Ich habe mir ein HTTPServlet mit doPost gebaut und habe dort folgendes drin:

Bean1 speichert was.

req.setAttribute("meins", bean1);          
RequestDispatcher ausgeben = req.getRequestDispatcher("Ausgabe.jsp")
ausgeben.forward(req, resp);
Ich weiss wie ich was an eine JSP Seite übergeben kann.

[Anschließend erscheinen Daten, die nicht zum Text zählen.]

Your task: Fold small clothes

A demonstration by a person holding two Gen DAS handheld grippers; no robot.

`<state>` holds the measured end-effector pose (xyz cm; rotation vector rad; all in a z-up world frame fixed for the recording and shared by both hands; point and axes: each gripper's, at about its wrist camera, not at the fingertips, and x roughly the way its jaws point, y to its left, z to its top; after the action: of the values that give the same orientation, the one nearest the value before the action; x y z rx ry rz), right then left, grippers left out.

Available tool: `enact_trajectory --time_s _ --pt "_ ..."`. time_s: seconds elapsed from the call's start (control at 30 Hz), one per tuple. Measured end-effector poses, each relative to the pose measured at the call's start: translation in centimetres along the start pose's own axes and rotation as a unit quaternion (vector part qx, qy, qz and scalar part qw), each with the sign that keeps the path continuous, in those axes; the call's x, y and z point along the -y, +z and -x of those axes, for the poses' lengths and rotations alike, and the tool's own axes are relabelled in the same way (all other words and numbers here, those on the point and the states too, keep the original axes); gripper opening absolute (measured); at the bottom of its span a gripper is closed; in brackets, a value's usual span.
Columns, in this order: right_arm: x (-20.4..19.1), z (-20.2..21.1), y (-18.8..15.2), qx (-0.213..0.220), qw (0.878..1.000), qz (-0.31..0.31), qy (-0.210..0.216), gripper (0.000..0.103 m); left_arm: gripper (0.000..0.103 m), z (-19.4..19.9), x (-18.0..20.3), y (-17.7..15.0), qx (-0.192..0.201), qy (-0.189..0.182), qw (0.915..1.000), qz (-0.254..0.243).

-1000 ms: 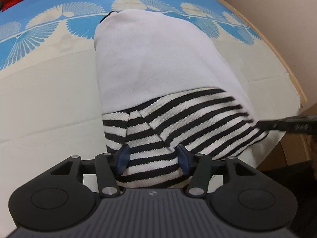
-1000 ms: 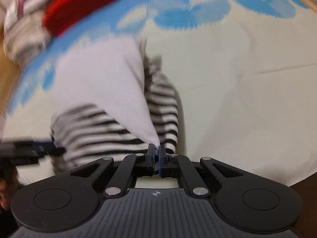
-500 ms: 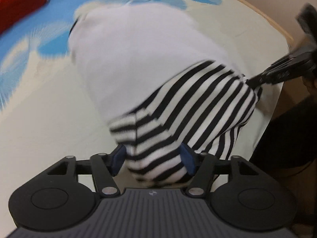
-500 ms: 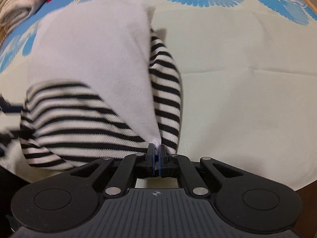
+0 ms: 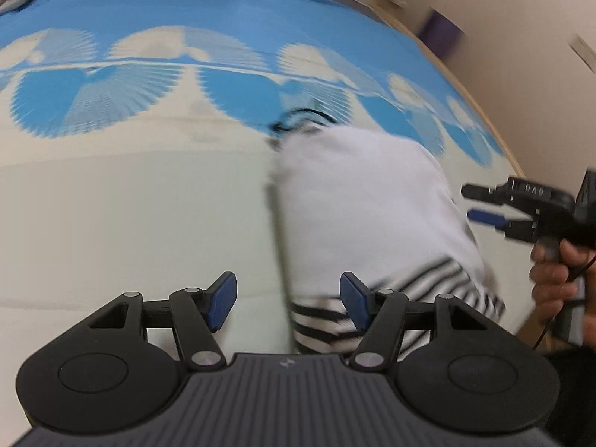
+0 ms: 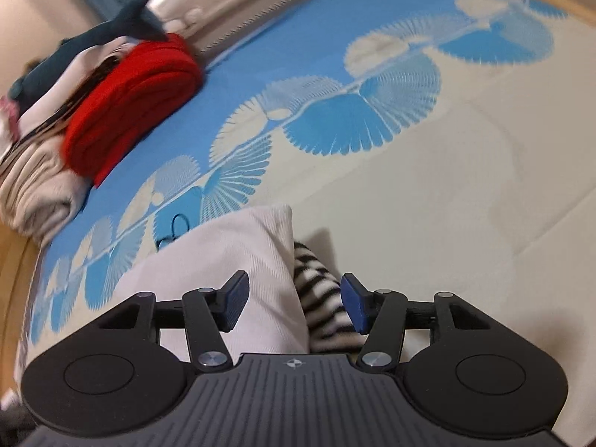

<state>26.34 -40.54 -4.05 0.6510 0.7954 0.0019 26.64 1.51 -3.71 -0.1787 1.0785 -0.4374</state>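
The white shirt [image 5: 365, 201] with striped sleeves [image 5: 421, 298] lies folded on the blue-and-cream cloth [image 5: 130, 201]: its striped end sits between and under the right gripper [image 6: 294, 300], whose jaws have just been opening and press on nothing, and beside the right pad of the left gripper [image 5: 288, 300], which stands open over bare cloth. A red folded garment [image 6: 134, 104] and a pile of clothes [image 6: 37, 186] lie well beyond the jaws. The wooden edge [image 5: 480, 111] curves just past the shirt, and open cloth spreads ahead of both grippers.
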Motion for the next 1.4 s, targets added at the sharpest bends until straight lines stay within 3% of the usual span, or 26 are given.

Jetzt habe ich eine weitere Serverpage mit einem HttpServlet gebaut und gebe die Daten mit  out.println usw. aus.
Ich möchte an die Seite auch Daten übergeben und so ansprechen wie bei Ausgabe.jsp. 
Wie kann ich das machen da ich im Gegensatz zu Ausgabe.jsp keinen direkten Pfad habe?

Thx schon mal


----------



## maki (5. Jul 2009)

*verschoben*

In deiner web.xml legst du ein ServletMapping fest, mit diesem Pfad kannst du dann dein Servlet erreichen.

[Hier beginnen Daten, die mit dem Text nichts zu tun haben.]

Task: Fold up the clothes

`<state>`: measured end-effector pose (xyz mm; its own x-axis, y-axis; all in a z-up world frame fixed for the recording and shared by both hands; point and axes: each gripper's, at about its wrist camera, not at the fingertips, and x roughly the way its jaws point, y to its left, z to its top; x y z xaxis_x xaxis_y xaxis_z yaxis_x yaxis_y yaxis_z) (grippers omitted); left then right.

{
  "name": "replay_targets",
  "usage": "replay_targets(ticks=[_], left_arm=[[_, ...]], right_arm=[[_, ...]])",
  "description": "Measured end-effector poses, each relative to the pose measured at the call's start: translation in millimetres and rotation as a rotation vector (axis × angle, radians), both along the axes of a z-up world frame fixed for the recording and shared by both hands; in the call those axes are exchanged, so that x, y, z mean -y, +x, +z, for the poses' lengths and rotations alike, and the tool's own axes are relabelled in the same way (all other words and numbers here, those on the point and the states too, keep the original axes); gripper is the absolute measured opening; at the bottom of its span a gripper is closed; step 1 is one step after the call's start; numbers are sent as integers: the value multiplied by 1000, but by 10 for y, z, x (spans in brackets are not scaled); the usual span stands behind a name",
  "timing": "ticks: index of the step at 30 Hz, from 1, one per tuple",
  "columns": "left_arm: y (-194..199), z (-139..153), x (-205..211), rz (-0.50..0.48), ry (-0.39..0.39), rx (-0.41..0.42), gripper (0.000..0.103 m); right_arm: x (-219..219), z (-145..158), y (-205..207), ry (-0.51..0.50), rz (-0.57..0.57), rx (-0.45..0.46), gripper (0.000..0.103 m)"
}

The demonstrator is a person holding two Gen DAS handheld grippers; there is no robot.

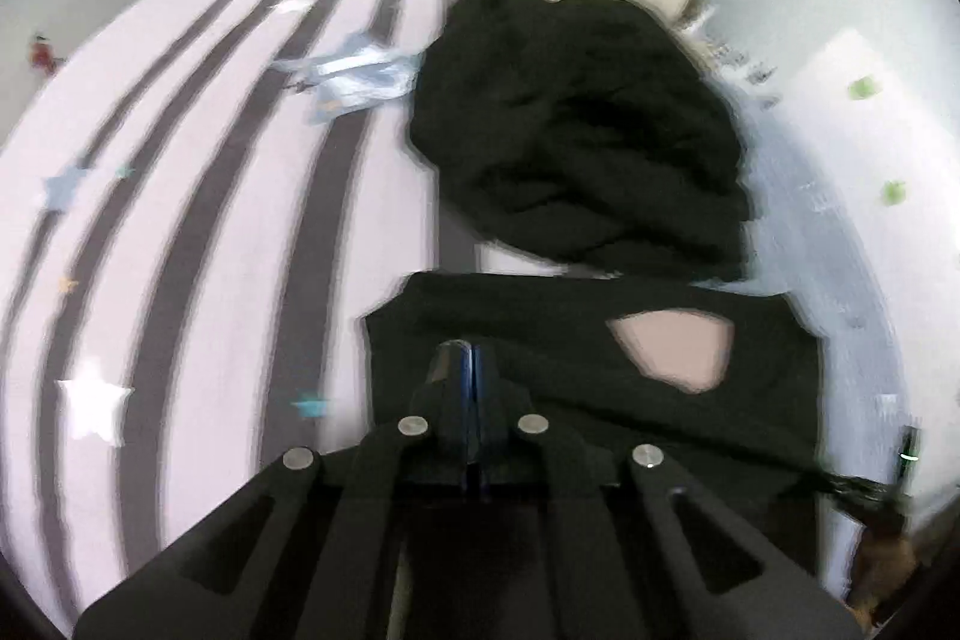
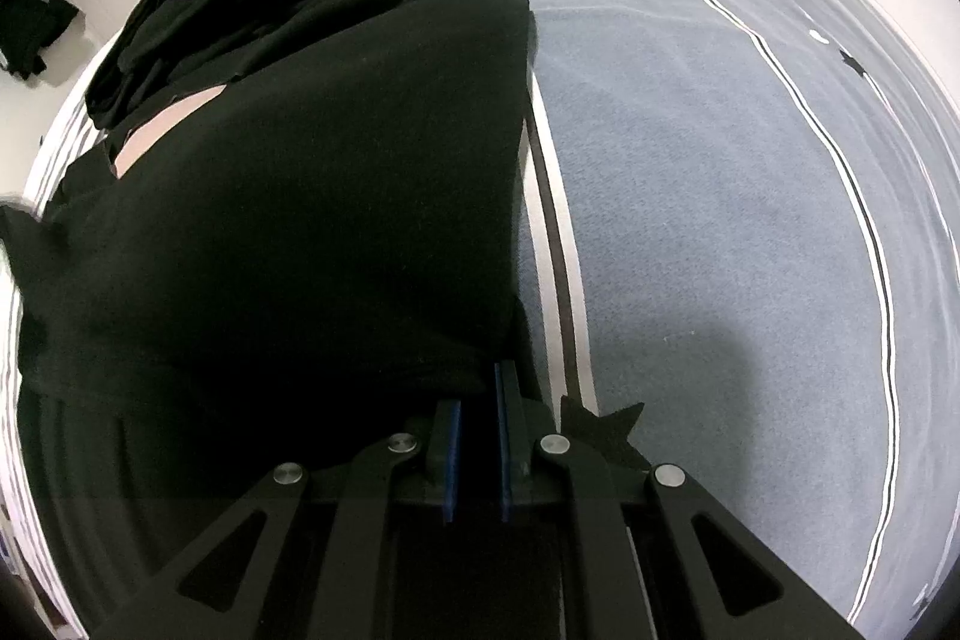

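On the striped bed, black garment lies flat beside a dark pile; soft, light, floppy (grip hems). Left tongs clenched empty; right tongs pinching its edge.

No legible text, no labels, no brands, no numbers, no signs anywhere

The left wrist view is smeared by motion blur, so the striped bedsheet and the black clothes pile have soft edges. The right wrist view is sharp and evenly lit, with a soft shadow on the grey bedding near the gripper. Both views bend strongly toward dark corners, and the black fabric shows almost no detail.
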<state>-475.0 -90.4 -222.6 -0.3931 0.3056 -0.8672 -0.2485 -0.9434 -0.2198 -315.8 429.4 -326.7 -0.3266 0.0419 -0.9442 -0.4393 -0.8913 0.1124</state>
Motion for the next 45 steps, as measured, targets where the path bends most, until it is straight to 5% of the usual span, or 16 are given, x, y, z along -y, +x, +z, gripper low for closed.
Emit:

Nebenbei, mit Servlets HTML output zu generieren und auszugeben (out...) ist nicht so gedacht gewesen, denn dafür gibt es JSPs


----------



## HirschWiesel (6. Jul 2009)

Hm, das ist etwas komliziert.

Ich habe jetzt follgendes gemacht, in der zweiten Seite habe ich einen Javabean der meine Daten speichert die er auf der Seite ausgeben soll. 
Der wird beim Start des Servers ausfgerufen und gibt alles über das Servlet aus.

Mein Problem ist nun wie bring meine Daten von der ersten Seite in das Bean und baue die Seite neu auf.

Thx schon mal


----------